Testing System Stability with Prime95

For over 10 years a site operated by a group called the Great Internet Mersenne Prime Search (GIMPS) has sponsored one of the oldest and longest-running distributed computer projects. A Mersenne prime is a prime of the form 2P-1 where "P" is a prime number (an integer greater than one is called a prime number if its only divisors are one and itself). At this time there are only 44 known Mersenne primes. The simple client program, called Prime95, originally released and made available for public download in early January 1996, allows users interested in participating in the search for other Mersenne primes the opportunity to donate spare CPU cycles to the cause. Although few overclockers participate in GIMPS, many use Prime95 for testing overall system stability. While there are other programs available for download designed specifically for this reason, few can match the ease of use and clean interface provided by Prime95.

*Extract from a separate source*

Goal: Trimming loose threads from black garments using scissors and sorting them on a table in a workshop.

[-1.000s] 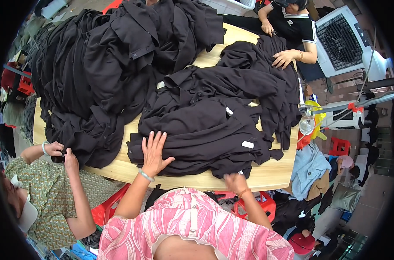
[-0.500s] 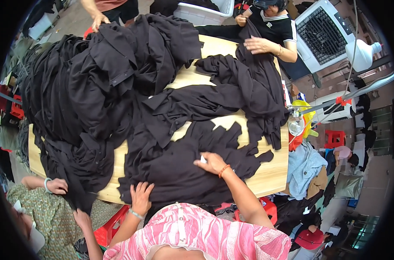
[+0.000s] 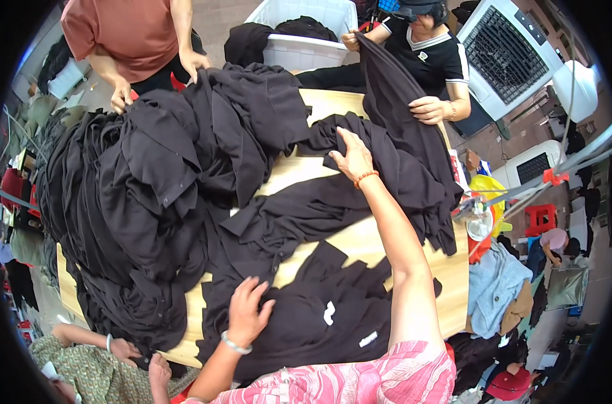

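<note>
My left hand point(image 3: 246, 312) lies flat, fingers spread, on a black garment point(image 3: 319, 323) spread at the near edge of the wooden table point(image 3: 360, 242). My right arm stretches far across the table, and my right hand point(image 3: 351, 156) rests with fingers curled on a black garment point(image 3: 386, 168) in the far pile. I cannot tell whether it grips the cloth. A white tag point(image 3: 329, 313) shows on the near garment.
A big heap of black clothes point(image 3: 151, 188) covers the table's left half. A person in black point(image 3: 427, 60) across the table holds up a garment; another in a rust shirt point(image 3: 131, 34) stands far left. A white bin point(image 3: 299, 40), a cooler fan point(image 3: 501, 60) behind.
My right hand left the near garment and reached far across to the back pile. My left hand moved up onto the near garment. The view shifted forward over the table.
</note>
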`<state>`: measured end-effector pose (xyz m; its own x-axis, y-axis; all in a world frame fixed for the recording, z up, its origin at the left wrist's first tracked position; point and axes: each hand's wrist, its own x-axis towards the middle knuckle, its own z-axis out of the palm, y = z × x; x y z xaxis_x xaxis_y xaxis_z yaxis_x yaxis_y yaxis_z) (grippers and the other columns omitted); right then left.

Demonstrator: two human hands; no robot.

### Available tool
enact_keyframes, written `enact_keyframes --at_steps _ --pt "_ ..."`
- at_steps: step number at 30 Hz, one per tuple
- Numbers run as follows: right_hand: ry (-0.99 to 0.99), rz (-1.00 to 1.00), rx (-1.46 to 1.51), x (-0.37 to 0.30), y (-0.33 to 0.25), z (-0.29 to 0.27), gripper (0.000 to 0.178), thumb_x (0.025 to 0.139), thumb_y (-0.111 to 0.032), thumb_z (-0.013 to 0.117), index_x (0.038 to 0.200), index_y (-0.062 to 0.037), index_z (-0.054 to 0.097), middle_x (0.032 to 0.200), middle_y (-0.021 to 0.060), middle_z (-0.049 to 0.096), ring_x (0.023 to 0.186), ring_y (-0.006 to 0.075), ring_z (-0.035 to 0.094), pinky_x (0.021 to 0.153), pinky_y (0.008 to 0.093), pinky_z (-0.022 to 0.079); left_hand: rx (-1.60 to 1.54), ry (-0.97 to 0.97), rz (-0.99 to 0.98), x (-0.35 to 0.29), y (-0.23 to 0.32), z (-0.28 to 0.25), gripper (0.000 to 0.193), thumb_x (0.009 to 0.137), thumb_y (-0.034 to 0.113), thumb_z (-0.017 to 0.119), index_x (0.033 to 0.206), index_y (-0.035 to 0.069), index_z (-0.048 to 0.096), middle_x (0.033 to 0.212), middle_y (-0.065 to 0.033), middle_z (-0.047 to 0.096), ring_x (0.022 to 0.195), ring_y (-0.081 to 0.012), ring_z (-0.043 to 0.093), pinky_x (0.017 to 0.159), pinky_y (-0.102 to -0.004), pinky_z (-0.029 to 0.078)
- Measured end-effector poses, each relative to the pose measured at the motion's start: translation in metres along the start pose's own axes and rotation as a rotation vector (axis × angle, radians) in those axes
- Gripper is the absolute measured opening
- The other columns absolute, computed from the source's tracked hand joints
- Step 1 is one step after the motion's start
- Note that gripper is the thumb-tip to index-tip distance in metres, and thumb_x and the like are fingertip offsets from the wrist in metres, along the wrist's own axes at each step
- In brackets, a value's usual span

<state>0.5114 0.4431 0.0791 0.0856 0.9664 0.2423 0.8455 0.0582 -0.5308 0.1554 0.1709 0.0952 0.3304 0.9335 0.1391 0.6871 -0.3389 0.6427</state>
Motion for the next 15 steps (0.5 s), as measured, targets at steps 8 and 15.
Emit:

The load placed on the processor is quite intense (nominally 100% on each core, as reported by Windows) and if there are any weaknesses in the system Prime95 will quickly find them and alert the user. Additionally, newer versions of the program automatically detect the system's processor core count and run the appropriate number of threads (one per core), ensuring maximum system load with the need for little to no user input. It is important to note that high system loads can stress the power supply unit (PSU), motherboard power circuit components, and other auxiliary power delivery systems. Ultimately, the user is accountable for observing responsible testing practices at all times.

Failures can range from simple rounding errors and system locks to the more serious complete system shutdown/reset. As with most testing the key to success comes in understanding what each different failure type means and how to adjust the incorrect setting(s) properly. Because Prime95 tests both the memory subsystem and processor simultaneously, it's not always clear which component is causing the error without first developing a proper testing methodology. Although you may be tempted to immediately begin hunting for your CPU's maximum stable frequency, it's better to save this for later. First efforts should focus on learning the limits of your particular motherboard's memory subsystem. Ignoring this recommendation can lead to situations in which a system's instability is attributed to errors in the wrong component (i.e., the CPU instead of the MCH or RAM).

To begin, we first start by identifying personal limits regarding measurable system parameters. By bounding the range of acceptable values, we protect ourselves from needless component damage - or even worse, complete failure. We have listed below the parameters we consider critical when overclocking any system. In most cases, monitoring and limiting these values will help to ensure trouble-free testing.

Overall System Power Consumption: This is the system's total power draw as measured from the wall. As such, this is the power usage sum of all components as well as power used by the PSU in converting household AC supply current to the DC rails used by the system. P3 International makes a wonderful and inexpensive product called the Kill-A-Watt that can monitor your system's instantaneous power draw (Watts), volts-amps (VA) input, PSU input voltage (V), PSU input current (A), and kW-hr power usage.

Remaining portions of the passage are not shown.